His parents arrived as the ambulance men were manoeuvring the stretcher down our stairs. Veronica was weeping noisily even as she came up the path. Sophie ran out to meet them and Veronica pulled her close. Michael moved on into the house, looking older and smaller, curly grey hair, a thick moustache. ‘Deborah.’ I moved into his arms.

He caught sight of the stretcher, let me go and moved to support his wife. Veronica groaned as the men brought Neil down. As they stepped on to the hall floor and straightened, she gave a wail and moved forward. ‘My boy,’ she cried. A fifty-year-old man. Ridiculous, perhaps, but I recognized the passion in her cry, the depth of her grief. If this had been my boy, my Adam… I started to cry, too. She loved Neil. I loved him. And now he was gone. Veronica clasped Neil’s hand between her own and kissed it.

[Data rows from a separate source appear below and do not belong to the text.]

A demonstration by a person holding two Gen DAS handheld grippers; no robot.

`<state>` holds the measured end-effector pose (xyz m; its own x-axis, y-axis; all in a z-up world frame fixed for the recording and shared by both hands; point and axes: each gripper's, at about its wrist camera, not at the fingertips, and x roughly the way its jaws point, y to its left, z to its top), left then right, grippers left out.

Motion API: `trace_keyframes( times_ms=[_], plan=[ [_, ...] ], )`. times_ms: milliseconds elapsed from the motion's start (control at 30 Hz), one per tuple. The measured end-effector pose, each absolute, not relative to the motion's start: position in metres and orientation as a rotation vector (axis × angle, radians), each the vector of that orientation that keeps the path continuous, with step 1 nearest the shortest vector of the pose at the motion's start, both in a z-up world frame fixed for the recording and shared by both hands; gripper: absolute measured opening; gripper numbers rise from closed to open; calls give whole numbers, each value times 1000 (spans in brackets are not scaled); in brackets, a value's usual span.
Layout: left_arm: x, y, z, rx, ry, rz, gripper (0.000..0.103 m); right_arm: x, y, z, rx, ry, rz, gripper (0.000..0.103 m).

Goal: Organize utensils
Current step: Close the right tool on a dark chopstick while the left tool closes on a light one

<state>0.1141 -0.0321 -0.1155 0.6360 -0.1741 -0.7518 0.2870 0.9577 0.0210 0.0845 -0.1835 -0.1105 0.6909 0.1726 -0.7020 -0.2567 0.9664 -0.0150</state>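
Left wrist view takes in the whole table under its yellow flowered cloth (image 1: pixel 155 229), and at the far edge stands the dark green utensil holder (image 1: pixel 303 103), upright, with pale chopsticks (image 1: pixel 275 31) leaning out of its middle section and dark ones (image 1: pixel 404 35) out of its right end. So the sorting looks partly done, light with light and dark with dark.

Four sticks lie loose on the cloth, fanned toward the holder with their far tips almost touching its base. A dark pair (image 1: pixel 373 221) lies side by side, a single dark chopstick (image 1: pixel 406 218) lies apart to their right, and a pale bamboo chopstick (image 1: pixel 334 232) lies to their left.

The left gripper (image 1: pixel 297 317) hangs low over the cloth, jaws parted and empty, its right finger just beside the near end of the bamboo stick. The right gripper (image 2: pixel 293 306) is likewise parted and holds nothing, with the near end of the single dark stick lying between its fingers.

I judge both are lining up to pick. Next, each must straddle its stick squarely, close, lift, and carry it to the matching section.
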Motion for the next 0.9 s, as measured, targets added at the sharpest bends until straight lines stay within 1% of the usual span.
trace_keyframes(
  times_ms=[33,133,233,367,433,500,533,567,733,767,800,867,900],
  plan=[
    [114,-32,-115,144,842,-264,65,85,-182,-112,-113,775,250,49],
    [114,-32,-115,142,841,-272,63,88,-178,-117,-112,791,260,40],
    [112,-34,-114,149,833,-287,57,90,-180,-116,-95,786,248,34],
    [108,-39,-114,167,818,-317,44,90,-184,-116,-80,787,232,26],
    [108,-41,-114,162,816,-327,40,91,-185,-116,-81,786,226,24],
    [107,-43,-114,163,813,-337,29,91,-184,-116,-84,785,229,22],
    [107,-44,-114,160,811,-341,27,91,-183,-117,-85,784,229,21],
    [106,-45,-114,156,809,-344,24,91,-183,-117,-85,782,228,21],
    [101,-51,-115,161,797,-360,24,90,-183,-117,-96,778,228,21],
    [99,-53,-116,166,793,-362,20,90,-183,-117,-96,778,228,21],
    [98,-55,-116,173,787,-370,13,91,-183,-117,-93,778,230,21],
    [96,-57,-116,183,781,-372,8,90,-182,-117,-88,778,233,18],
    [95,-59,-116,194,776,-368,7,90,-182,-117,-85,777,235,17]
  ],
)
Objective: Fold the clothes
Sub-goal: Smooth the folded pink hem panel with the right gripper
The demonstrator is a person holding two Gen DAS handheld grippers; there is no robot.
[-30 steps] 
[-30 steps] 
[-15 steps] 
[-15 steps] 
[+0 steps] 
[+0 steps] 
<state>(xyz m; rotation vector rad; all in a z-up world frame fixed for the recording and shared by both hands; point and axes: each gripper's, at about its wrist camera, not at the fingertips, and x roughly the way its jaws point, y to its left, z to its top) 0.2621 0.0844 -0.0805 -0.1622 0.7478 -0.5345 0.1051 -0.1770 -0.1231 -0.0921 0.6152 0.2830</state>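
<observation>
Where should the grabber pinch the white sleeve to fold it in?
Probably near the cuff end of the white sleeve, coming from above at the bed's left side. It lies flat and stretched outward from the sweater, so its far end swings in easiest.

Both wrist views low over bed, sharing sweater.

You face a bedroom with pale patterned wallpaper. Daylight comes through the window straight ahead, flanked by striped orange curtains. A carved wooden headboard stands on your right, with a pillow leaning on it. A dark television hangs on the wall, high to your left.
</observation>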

‘Where are you taking him?’ I asked the ambulance men. ‘Only my son…’

‘He’ll be at the mortuary. Once you’ve sorted out the funeral arrangements, you can arrange a viewing at the funeral home.’

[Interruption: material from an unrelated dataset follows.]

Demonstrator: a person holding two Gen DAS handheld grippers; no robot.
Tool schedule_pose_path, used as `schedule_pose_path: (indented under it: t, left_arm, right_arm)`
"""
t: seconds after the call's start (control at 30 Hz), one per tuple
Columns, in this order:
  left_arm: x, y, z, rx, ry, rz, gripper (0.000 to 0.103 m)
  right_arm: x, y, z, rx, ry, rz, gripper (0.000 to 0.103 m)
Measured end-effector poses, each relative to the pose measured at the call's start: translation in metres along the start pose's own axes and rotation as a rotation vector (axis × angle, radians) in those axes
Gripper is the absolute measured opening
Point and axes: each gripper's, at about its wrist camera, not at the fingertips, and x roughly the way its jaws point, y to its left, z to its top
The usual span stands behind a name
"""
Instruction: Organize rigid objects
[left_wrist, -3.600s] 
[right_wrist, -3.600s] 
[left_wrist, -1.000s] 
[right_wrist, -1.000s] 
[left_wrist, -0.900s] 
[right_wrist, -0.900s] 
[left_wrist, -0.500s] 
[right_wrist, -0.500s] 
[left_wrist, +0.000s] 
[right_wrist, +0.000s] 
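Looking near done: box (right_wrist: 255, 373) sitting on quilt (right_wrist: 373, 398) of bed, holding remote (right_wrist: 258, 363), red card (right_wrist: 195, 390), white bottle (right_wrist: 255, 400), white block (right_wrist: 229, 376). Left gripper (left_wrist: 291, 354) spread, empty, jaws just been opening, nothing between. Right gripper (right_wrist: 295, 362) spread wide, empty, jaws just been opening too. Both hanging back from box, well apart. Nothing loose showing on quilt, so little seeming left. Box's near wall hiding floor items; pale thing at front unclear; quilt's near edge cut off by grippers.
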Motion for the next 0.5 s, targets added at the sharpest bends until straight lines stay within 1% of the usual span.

Michael eased Veronica away and I bent forward and kissed Neil’s cheek. I couldn’t speak. I stepped back to let them pass and stood in the front doorway while they carried him down to the ambulance and slid him inside. I watched until they had driven out of view.

When we were at university open relationships were all the rage, and Neil and I were nothing if not fashionable. Neil had one-night stands with a stream of women when I was away or staying in to study. I had a few short-lived affairs. Most of the time we’d sleep together, either at his house or at the bed-sit I’d moved into in my second year.

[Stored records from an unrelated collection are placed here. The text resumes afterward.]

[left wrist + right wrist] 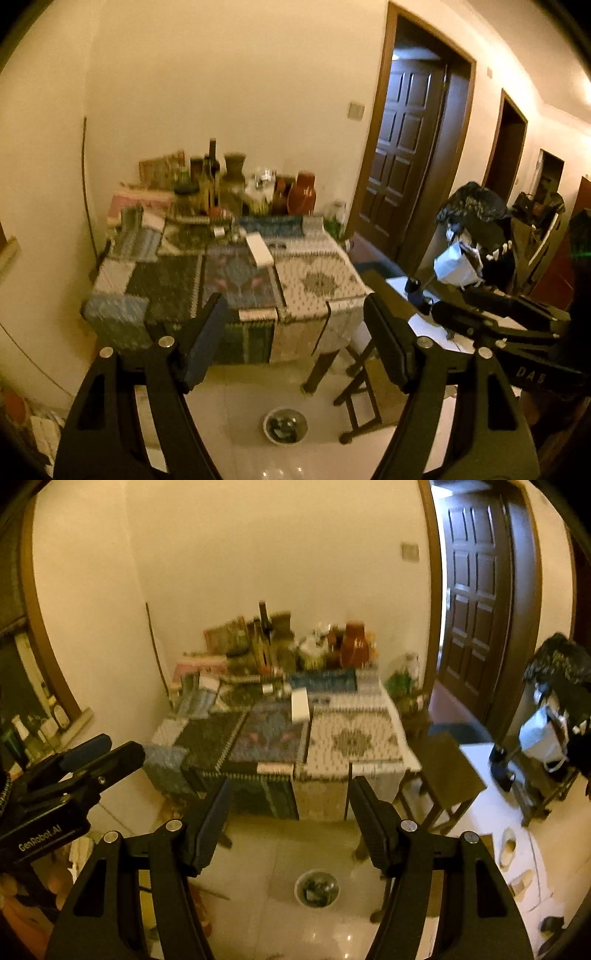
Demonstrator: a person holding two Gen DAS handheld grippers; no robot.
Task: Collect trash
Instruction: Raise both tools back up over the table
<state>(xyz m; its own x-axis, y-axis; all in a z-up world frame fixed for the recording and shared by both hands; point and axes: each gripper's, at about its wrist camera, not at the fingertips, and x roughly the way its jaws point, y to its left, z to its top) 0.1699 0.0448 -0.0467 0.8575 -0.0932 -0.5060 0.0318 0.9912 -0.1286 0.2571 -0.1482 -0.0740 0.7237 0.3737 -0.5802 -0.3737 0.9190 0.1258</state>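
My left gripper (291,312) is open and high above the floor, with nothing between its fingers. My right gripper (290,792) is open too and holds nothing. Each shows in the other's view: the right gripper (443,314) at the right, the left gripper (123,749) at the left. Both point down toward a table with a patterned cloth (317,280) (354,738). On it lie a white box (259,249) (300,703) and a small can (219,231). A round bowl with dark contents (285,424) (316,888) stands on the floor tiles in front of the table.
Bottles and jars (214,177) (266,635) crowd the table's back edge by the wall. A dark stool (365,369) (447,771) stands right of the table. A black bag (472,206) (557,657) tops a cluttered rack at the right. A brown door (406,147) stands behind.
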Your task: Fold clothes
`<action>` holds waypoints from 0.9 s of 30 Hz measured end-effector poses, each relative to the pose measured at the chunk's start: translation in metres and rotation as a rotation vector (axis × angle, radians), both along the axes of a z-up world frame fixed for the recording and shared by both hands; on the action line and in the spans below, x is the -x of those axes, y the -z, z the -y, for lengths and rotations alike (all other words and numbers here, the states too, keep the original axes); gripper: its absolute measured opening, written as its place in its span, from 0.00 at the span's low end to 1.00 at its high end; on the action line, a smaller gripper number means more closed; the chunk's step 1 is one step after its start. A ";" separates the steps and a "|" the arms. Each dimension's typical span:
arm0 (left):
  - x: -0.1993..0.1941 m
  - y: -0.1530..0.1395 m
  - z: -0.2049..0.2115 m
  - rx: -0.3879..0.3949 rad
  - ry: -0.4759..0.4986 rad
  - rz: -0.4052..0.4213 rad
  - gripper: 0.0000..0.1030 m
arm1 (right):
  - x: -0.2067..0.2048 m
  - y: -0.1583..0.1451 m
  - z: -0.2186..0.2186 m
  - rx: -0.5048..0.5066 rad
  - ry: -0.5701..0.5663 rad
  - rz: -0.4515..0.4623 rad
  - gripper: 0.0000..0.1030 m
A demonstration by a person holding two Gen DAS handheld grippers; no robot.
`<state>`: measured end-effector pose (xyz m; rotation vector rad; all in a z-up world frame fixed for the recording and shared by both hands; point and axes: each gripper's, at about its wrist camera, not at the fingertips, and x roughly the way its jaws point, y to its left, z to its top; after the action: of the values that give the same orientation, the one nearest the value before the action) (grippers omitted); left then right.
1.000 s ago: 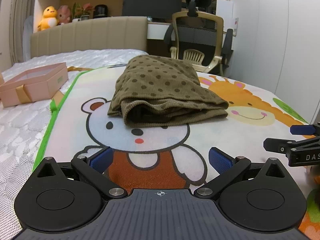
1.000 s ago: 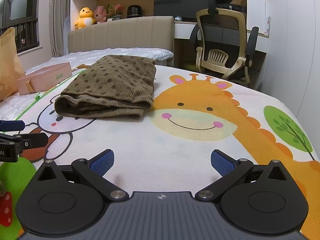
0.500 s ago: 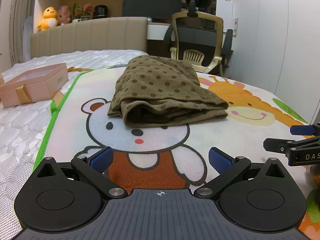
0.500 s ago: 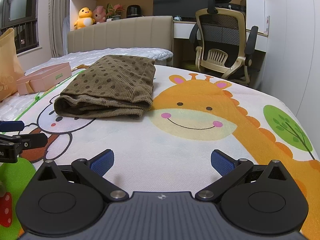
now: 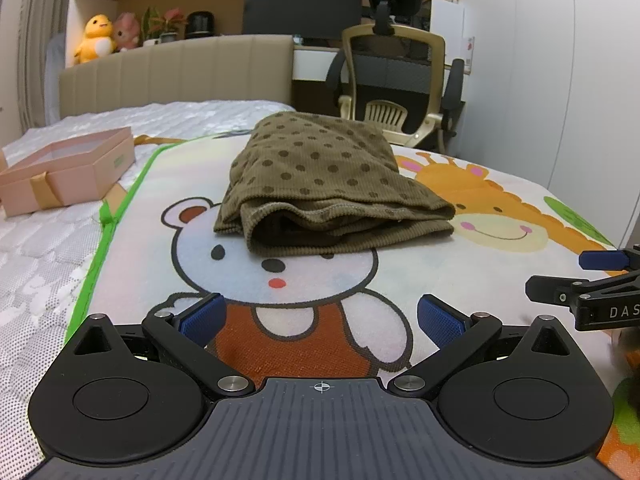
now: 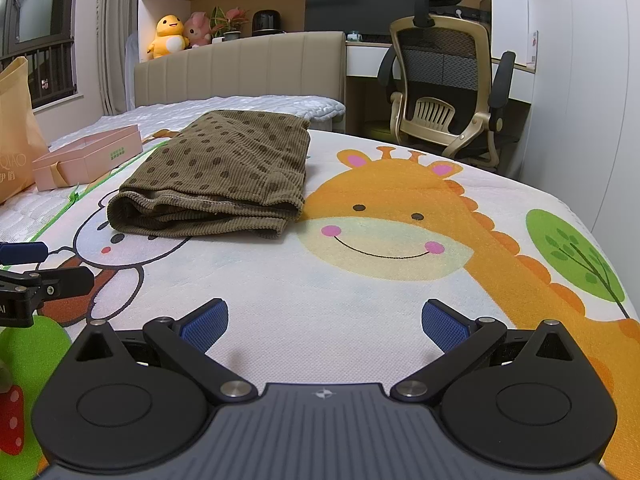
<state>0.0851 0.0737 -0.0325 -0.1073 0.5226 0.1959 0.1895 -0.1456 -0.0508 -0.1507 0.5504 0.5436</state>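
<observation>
**Both jaws released, garment folded on mat**

The jaws of the left gripper (image 5: pixel 321 318) stand wide apart and hold nothing; the jaws of the right gripper (image 6: pixel 325 322) likewise stand wide apart and empty. Each gripper's blue pads sit low in its own frame, above the printed mat (image 5: pixel 400 272).

The brown dotted garment (image 5: pixel 320 184) lies folded at the centre of the left wrist view, its near edge across the top of the bear print and its right corner touching the giraffe print. In the right wrist view the garment (image 6: pixel 224 176) sits centre left, well apart from both sets of pads. Bare mat lies between the pads and the garment's near edge in both views.

The mat's green border (image 5: pixel 100 256) runs along the left of the left wrist view, with quilted mattress beyond it. A pink box (image 5: pixel 68 176) rests on that mattress at the left, clear of the mat. The mat's far right edge curves down at the right of the right wrist view.

Readable writing: "DAS" on the other gripper at the right edge of the left wrist view; "QIAO" on a tan bag (image 6: pixel 14 136) at the far left of the right wrist view.

Against the earlier frames, garment, box and both grippers show no visible shift.
</observation>
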 end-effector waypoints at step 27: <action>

One night I’d been visiting my mother and got back sooner than expected. The trip had rattled me. She and I had so little to say to each other that, for me at any rate, the visits were an excruciating mix of tension and boredom. We relied on banalities, talked about the weather, the increase in fuel prices, domestic mishaps and the ups and downs of acquaintances we cared little about. I went out of a sense of duty; I never could tell whether she got any pleasure from our encounters.

There was a disco on at the student’s union that evening, and although I’d missed most of it, it would be more fun than sitting in getting stewed on my own. While I changed, putting on a vintage silk dress and dramatic makeup, I drank a couple of brandy-and-lemonades and smoked a joint.

Things were in full swing when I arrived, the air humid and smoky, the lights rippling over the crowd. Neil was in a corner, a pretty redheaded girl sitting on his lap. My guts clenched in reaction. I shot him a blazing smile and turned away. I wanted to rip her off him. I wanted him to dump her on the floor and come over to me. I wanted to kill them both. Not acceptable reactions. For the next hour I flirted with a group of lads at the bar before going off with the prettiest. It felt meaningless.

When I rolled up at my place the following afternoon, shivering in my thin dress, Neil was sitting on the doorstep. My heart burned when I saw him. He kissed me and followed me in.

I had a shower while he made bacon-and-egg butties. He was quiet as we ate and the tension was plain in the set of his jaw and the cast of his eyes. I put music on, rolled a joint. We lay on the bed smoking. He put the roach in the ashtray. I straddled him, let my robe fall open, traced his clavicle with my fingers. He stayed my hand and my skin chilled. He was leaving me. That was why he’d come round, why he was so wound up.

‘Move in with me,’ he said.

‘What?’

‘Or I’ll move in here. I don’t want anyone else.’ He edged himself up onto his elbows, shook his hair back from his face. ‘I don’t want to share you.’ His eyes were hot.

‘Very bourgeois.’

‘Deborah,’ he warned me, his grip on my wrist tightening.

‘Okay.’

He closed his eyes, a gesture of relief. Then looked at me again. Lay back down. I began to unbuckle his belt.

Living together. Monogamy. I wondered how long it would last.